Ma Princesse se fait souvent larguer par des types sans honneur qui se servent d'elle et qui lui disent que leurs parents ont déjà accepter sa dot. C'est des conneries ça. Mais elle y croit toujours. Et puis les mectons une fois qu'ils sont passés deux ou trois fois dans un tabloïd ou sur Paris Première, ils pensent qu'ils se sont fait un nom, et ils visent plus haut. Comptesse, Duchesse, Grand-duchesse, Princesse, Héritières. Evidement on leur tombe sur le râble et ils vont au commissariat montrer leurs bouches en sang. On appelle ça une main courante.
Ma Princesse n'aime pas le ski, mais elle est bien obligée d'aller à Saint Moritz de temps en temps pour faire bonne figure. Je déteste le ski, mais je suis obligé de la suivre sur les pistes avec mon kit de secours au cas où.
Dans mon sac à dos il y a toujours : une boîte de chocolat Godiva, un tube d'aspirine, des préservatifs, des serviettes et des tampons, une mignonnette de Veuve Cliquot, un smartphone de rechange, un paquet de mouchoir, de la ventoline, un rouge à lèvre Guerlain, une bouteille de Dior, un sac à vomis, 7 000 dollars US, 4 000 €uros et un tazer.
Ma Princesse me caresse parfois la joue lorsque je dois la coucher tard le soir quand elle est saoule. Elle n'oublie jamais de me dire merci lorsque je lui tiens le front avec une serviette humide quand elle vomit ses tripes dans les chiottes de chez Régine. Elle peut porter une robe raz la salle de jeu et croiser et décroiser ses jolies jambes sans qu'on voit jamais sa culotte. Elle porte des Victoria's secret, je le sais, c'est moi qui les ramasse et qui les envoie au pressing.
Une fois j'ai cru que j'allais tuer un mec. Pas même un branleur de son âge que j'aurai surpris la main dans son bonnet B. Non. Un vieux malappris de la télé qui étalait de la coke sur ses nibards tout en lui pelotant le cul. La scène aurait pu être habituelle, Annabelle m'a déjà habitué à pire (je ne supporte plus les lendemains de skin party dans la suite de l'Infante). Sauf que cette fois, elle était complètement pas là. Le type lui avait fait boire une saloperie ; ma princesse avait décrochée.
Je l'ai trouvé à genou, le calbute baissé jusqu'aux chevilles. Là je me suis fait un peu plaisir. Je me suis dit que j'allais lui donné deux ou trois bonnes idées pour son prochain bouquin de ouin-ouin. Après la garde à vue, le service de sécurité. Je l'ai amené par la barbe jusque devant le palace et je l'ai foutu dehors à grands coups de pied au cul.
Ma princesse m'a dit plus tard qu'elle voulait mourir parce qu'elle se sentait souillée et triste et sale. Elle m'a tendu sa silver card et m'a demandé d'aller lui acheter deux sabres japonais. Un pour qu'elle s'ouvre le ventre, et l'autre pour que je lui coupe la tête.

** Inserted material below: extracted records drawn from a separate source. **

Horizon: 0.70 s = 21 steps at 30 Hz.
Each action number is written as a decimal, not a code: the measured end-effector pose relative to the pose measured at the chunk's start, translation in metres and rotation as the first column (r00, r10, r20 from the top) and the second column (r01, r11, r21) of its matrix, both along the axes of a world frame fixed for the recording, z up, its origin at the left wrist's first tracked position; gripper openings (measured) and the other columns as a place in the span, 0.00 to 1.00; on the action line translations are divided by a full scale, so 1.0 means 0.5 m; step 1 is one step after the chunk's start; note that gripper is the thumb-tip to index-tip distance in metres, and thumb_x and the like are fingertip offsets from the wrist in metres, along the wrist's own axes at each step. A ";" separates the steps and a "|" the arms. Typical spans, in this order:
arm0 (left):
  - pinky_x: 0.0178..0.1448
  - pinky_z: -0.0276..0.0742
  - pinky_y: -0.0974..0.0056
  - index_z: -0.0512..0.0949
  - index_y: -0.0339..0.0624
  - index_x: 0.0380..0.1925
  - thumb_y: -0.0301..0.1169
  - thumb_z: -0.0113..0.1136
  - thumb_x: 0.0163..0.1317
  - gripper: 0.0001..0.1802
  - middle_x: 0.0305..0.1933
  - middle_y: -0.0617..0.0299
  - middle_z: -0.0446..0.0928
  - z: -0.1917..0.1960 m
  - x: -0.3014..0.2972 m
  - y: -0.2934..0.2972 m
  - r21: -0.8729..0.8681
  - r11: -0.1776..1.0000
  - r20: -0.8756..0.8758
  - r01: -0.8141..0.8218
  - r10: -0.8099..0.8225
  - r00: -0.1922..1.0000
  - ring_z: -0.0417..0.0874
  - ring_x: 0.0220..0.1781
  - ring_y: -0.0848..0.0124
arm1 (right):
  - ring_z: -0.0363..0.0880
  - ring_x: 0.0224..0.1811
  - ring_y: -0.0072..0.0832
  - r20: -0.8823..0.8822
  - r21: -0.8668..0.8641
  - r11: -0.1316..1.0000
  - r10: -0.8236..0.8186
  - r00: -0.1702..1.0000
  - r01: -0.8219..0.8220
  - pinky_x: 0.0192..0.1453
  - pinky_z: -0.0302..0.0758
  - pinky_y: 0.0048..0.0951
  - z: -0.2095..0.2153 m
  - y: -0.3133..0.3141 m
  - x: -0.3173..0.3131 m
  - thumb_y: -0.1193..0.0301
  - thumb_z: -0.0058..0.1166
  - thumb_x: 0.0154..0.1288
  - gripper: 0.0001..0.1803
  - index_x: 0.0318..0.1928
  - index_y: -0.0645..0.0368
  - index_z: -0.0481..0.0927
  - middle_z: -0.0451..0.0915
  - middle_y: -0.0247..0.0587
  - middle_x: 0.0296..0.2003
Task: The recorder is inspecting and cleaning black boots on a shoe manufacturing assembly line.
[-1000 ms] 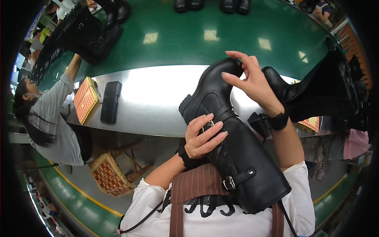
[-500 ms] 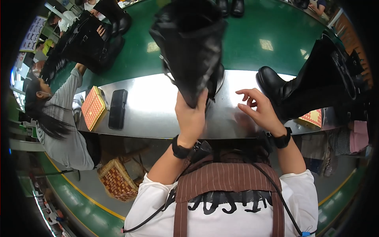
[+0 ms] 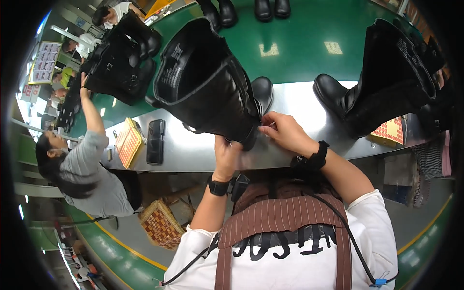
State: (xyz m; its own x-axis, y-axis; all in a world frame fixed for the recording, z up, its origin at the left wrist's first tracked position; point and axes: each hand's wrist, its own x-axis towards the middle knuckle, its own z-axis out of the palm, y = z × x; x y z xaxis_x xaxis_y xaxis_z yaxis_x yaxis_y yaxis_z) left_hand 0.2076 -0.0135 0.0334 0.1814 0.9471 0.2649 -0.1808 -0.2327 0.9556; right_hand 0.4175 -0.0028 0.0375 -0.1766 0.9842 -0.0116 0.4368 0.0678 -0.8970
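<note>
Left hand's (image 3: 226, 155) fingertips are hidden behind the tall black boot (image 3: 210, 84), so how far they wrap can't be made out exactly; boot's sole side also out of sight, and its toe (image 3: 263, 92) only peeks out behind the shaft. Boot is tilted, open top facing up-left toward the camera, lower end down by both hands. Left hand is closed on the boot's lower edge from beneath, thumb side pressed to the leather. Right hand (image 3: 285, 133) sits just beside it on the right, fingers pinched on the boot's edge at the back seam. Boot is over the steel bench (image 3: 299, 104), between the person & the green belt (image 3: 299, 43).

Around: second tall black boot (image 3: 382, 82) stands on the bench to the right, well apart; red dotted card (image 3: 389, 130) near its base. Left on the bench: black phone (image 3: 155, 141) & a patterned pad (image 3: 127, 142). A co-worker in grey (image 3: 92, 169) at far left reaches up to more black boots (image 3: 121, 63). Woven basket (image 3: 162, 224) under the bench
</note>
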 end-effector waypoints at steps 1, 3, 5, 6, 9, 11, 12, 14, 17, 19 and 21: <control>0.67 0.69 0.62 0.62 0.32 0.64 0.31 0.72 0.58 0.39 0.63 0.54 0.70 0.001 -0.003 -0.006 0.022 1.000 -0.133 -0.005 0.008 0.991 0.75 0.62 0.64 | 0.84 0.31 0.40 0.019 -0.041 0.999 0.026 0.999 -0.025 0.40 0.78 0.36 -0.002 0.007 -0.005 0.65 0.62 0.65 0.14 0.40 0.65 0.80 0.83 0.50 0.29; 0.65 0.72 0.61 0.62 0.32 0.63 0.29 0.76 0.53 0.41 0.62 0.53 0.72 0.001 0.001 -0.016 -0.051 0.997 -0.266 -0.051 0.036 0.963 0.76 0.61 0.64 | 0.83 0.29 0.40 0.060 0.009 0.998 0.065 0.996 -0.066 0.37 0.76 0.38 -0.002 0.021 -0.002 0.62 0.60 0.66 0.15 0.35 0.65 0.79 0.82 0.49 0.26; 0.60 0.76 0.60 0.64 0.32 0.59 0.27 0.79 0.48 0.41 0.57 0.51 0.76 -0.005 0.012 -0.019 -0.107 0.991 -0.259 -0.078 0.048 0.965 0.80 0.57 0.64 | 0.81 0.26 0.34 -0.006 -0.118 0.982 0.147 0.989 -0.146 0.34 0.75 0.34 -0.003 0.035 0.011 0.61 0.57 0.69 0.16 0.34 0.63 0.79 0.81 0.44 0.24; 0.60 0.77 0.60 0.64 0.32 0.59 0.27 0.79 0.48 0.41 0.56 0.51 0.77 -0.009 0.017 -0.017 -0.122 0.983 -0.327 -0.135 0.089 0.941 0.80 0.56 0.64 | 0.80 0.25 0.31 -0.044 -0.197 0.960 0.194 0.980 -0.199 0.32 0.74 0.32 -0.004 0.042 0.017 0.61 0.56 0.70 0.16 0.33 0.62 0.79 0.81 0.41 0.23; 0.59 0.77 0.62 0.65 0.31 0.58 0.27 0.77 0.50 0.38 0.51 0.50 0.80 -0.021 0.025 -0.011 -0.056 0.976 -0.409 -0.210 0.169 0.897 0.83 0.52 0.64 | 0.73 0.22 0.19 -0.375 -0.457 0.794 0.238 0.896 -0.402 0.27 0.69 0.24 -0.012 0.059 0.032 0.60 0.51 0.73 0.17 0.31 0.59 0.80 0.78 0.31 0.22; 0.58 0.77 0.62 0.65 0.32 0.58 0.26 0.76 0.51 0.37 0.51 0.50 0.81 -0.024 0.024 -0.008 -0.063 0.981 -0.426 -0.183 0.139 0.894 0.83 0.52 0.63 | 0.69 0.21 0.14 -0.461 -0.483 0.775 0.170 0.871 -0.407 0.25 0.65 0.20 -0.012 0.058 0.027 0.61 0.49 0.74 0.17 0.31 0.57 0.80 0.76 0.27 0.22; 0.58 0.77 0.62 0.65 0.32 0.58 0.26 0.75 0.51 0.37 0.51 0.51 0.81 -0.025 0.024 -0.007 -0.067 0.983 -0.436 -0.171 0.125 0.891 0.83 0.52 0.63 | 0.66 0.20 0.12 -0.482 -0.502 0.772 0.124 0.867 -0.389 0.25 0.63 0.17 -0.007 0.055 0.023 0.61 0.49 0.75 0.17 0.31 0.56 0.80 0.75 0.25 0.22; 0.59 0.77 0.61 0.64 0.32 0.60 0.25 0.74 0.51 0.38 0.52 0.50 0.80 -0.025 0.023 -0.008 0.015 0.980 -0.469 -0.197 0.181 0.864 0.83 0.53 0.62 | 0.65 0.21 0.12 -0.566 -0.497 0.787 0.025 0.824 -0.365 0.25 0.61 0.17 0.019 0.040 0.013 0.61 0.49 0.75 0.17 0.29 0.56 0.78 0.74 0.25 0.23; 0.60 0.76 0.60 0.62 0.33 0.62 0.25 0.74 0.50 0.41 0.55 0.47 0.78 -0.023 0.026 -0.008 0.092 0.974 -0.499 -0.207 0.225 0.837 0.81 0.56 0.60 | 0.64 0.23 0.12 -0.822 -0.195 0.878 0.097 0.561 -0.437 0.27 0.60 0.16 0.110 0.023 0.004 0.60 0.46 0.77 0.18 0.29 0.56 0.76 0.73 0.26 0.24; 0.60 0.76 0.60 0.61 0.33 0.62 0.25 0.73 0.50 0.41 0.56 0.47 0.78 -0.021 0.030 -0.008 0.017 0.979 -0.453 -0.205 0.191 0.871 0.81 0.56 0.60 | 0.64 0.24 0.13 -0.912 0.038 0.890 0.217 0.349 -0.454 0.27 0.60 0.16 0.198 0.024 0.025 0.60 0.44 0.78 0.19 0.30 0.57 0.75 0.72 0.28 0.24; 0.60 0.76 0.61 0.66 0.31 0.60 0.25 0.72 0.51 0.37 0.53 0.48 0.80 -0.018 0.036 -0.007 0.044 0.976 -0.392 -0.212 0.212 0.895 0.82 0.55 0.60 | 0.65 0.21 0.13 -0.853 0.104 0.906 0.293 0.432 -0.409 0.26 0.62 0.16 0.283 0.018 0.048 0.60 0.43 0.79 0.20 0.29 0.58 0.75 0.74 0.29 0.23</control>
State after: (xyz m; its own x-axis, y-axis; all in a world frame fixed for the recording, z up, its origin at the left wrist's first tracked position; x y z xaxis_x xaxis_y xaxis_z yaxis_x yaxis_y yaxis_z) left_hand 0.2256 -0.0171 0.0245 0.0657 0.9746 0.2141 0.2618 -0.2239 0.9388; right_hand 0.4413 0.0061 0.1791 -0.4885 0.8369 0.2469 -0.5598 -0.0835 -0.8244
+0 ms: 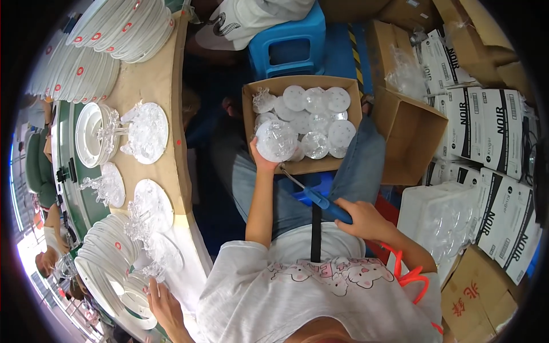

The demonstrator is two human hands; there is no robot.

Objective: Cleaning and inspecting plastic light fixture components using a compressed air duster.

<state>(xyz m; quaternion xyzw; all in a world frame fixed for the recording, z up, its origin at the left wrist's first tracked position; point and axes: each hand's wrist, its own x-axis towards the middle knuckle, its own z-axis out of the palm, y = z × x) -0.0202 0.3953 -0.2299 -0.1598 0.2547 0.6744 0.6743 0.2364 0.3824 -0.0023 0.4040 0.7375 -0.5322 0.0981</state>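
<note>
— Right, what's in each hand?

— Left hand (262,162) is wrapped round a clear plastic disc (276,140), palm behind it and fingers on its rim, lifting it at the near edge of the box (302,167) on the lap. Right hand (360,219) is clenched on the blue handle of a screwdriver (320,198).

— Which way does the tool point?

— Its long axis runs from the right hand up and to the left, metal tip ending just under the left wrist, close below the disc. So the disc lies up-left of the right grip, along the line of the shaft, more or less.

— Touching yet?

— I can't tell; the tip sits right by the box edge and the wrist hides the last bit.

— And the box?

— Full of more discs (318,114), white and clear, lying flat. It rests across the knees, in front of a blue stool (289,46).

— Anyone else?

— A second person's hand (163,303) at the bench (166,103) on the left, by stacked white rings (108,257). An orange coiled cord (413,277) trails off behind the right forearm.
</note>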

J'ai appelé le room service et j'ai demandé à faire venir le sushi meister du bouddha Bar pour qu'il découpe des poissons devant elle. Ensuite on est allé au jardin exotique tout en haut de la Principauté et je lui ai offert une glace.
Ma princesse est une peste, elle fait caca et s'essuie avec du triple épaisseur, elle a mal quand elle a ses règles, elle pleure au cinéma et donne des coups de pieds aux petits chiens qui ont des colliers en strass dans la rue.
Ma princesse est une princesse comme toutes les autres, mais c'est la mienne.